Many countries impose fines for incorrect VAT numbers, and this can trigger additional audits, more detailed reporting obligation or longer assessment periods. Fixing these issues later is harder and more expensive than validating them upfront.

You might have seen recently, we launched our new plugin version of our award-winning VAT/GST number verification tool, LimeLyte® Entity Manager, that seamlessly works within your ERP or business applications.

It removes the need to switch between applications, and gives you real-time confirmations complete with entity details, country code and a compliance-ready defence.

However, this plugin is designed to be the first line of defence, and it does it extremely well, but it does not store evidence indefinitely.

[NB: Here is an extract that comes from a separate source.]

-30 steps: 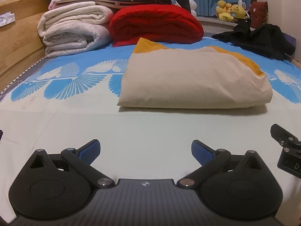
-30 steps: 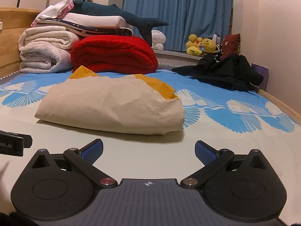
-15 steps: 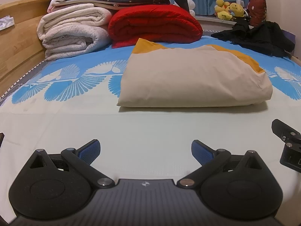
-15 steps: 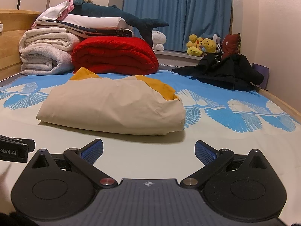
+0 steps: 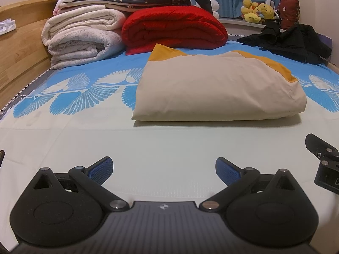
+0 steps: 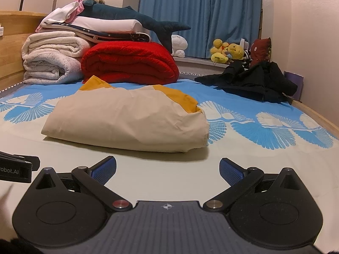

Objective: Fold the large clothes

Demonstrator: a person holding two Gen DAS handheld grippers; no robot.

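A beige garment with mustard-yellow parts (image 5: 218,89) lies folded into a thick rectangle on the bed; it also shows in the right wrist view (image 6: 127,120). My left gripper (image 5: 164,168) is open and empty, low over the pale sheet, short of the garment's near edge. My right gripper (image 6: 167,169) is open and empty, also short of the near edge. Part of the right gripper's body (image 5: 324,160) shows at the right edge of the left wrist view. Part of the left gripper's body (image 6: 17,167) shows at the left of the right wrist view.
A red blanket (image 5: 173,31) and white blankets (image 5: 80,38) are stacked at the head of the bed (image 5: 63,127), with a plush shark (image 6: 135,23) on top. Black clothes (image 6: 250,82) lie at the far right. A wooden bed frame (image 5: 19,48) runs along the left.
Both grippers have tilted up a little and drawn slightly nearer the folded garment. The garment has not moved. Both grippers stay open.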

Because it’s engineered for real-time checks, not long-term auditability.

Why continuous monitoring matters

If e-invoicing has taught the industry anything, it’s that tax compliance is shifting from retrospective corrections to real-time accuracy.

In a world where invoices are validated before they’re even sent, there’s no room for missing VAT numbers, mismatched records, or customers who were valid last month but invalid today. Tax authorities expect evidence and traceability.

This is exactly where the full LimeLyte® Entity Manager steps in.

Introducing a second line of defence

Think of the plugin as your goalkeeper – critical, reactive and right there the moment things happen.

But our audit tool within LimeLyte® Entity Manager is the rest of the team.

It:

  • Systematically analyses your customer data
  • Catches everything that slipped through the net
  • Re-checks VAT numbers continuously, not just at the point of entry
  • Alerts you the moment something becomes risky
  • Provides proof and traceability that you genuinely validated

Some businesses believe VAT validation is a one-step process. In reality, it’s a lifecycle.